Friday, February 11, 2011

VMWare ESXi back to life

So after my computer (which I use as a VMware ESXi virtualization host) resuscitated from the dead and started booting up I got the following messages:

Failed to load tpm
Failed to load lvmdriver

TPM apparently stand for Trusted Platform Module and since my new motherboard coincidentally had a header for a tpm module for a moment I considered buying one. Turned out it wasn't necessary because the tpm is not important for ESXi.

But lvmdriver is; lvmdriver means that it could not find a compatible network card and this stops completely the boot up process. ESX and ESXi are targeted for high end servers and so VMware has not added support for desktop NICs.

Solutions
There are two solutions to this problem, the easiest one and probably the best one is to get a compatible Intel card. Apparently Intel makes the best cards and most are fully compatible with ESXi. Mine is on the way.

The long way home
The other solution is to use a third party driver for your card. I tried this solution first.
My new motherboard came with an onboard Realtek 8111C NIC. So now I had to find a custom driver for it and install it in my unbootable ESXi installation without destroying it in the process. Bear in mind that my Unix/Linux skills are not that great.
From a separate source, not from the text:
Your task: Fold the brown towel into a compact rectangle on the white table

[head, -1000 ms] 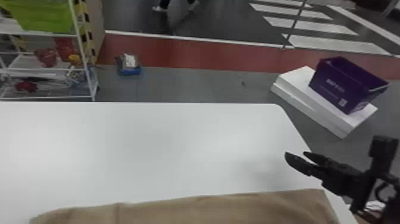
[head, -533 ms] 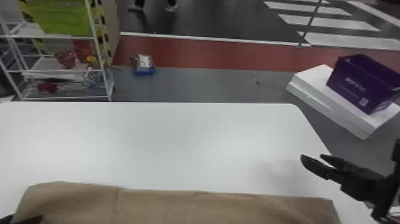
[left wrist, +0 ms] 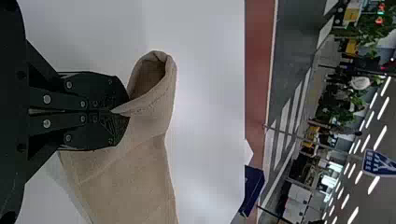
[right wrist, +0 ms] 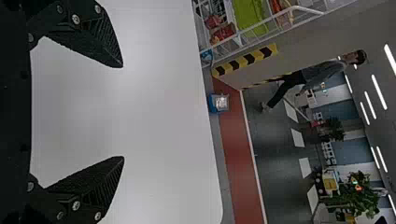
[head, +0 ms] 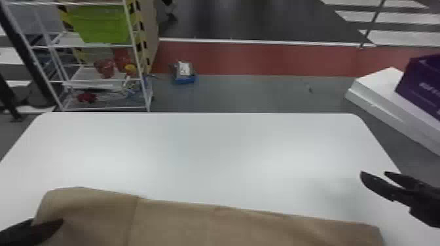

Google is your friend, with it you can find practically anything in the Internet and if there is something you don't understand then Wikipedia is your other friend. With those friends I found this forum http://www.vm-help.com/forum/ where they specialize in this sort of thing. Turns out that you can take a Linux driver compatible with your NIC make some changes to adapt it to ESXi, compile it, copy some files here and there and you're good to go. Easy.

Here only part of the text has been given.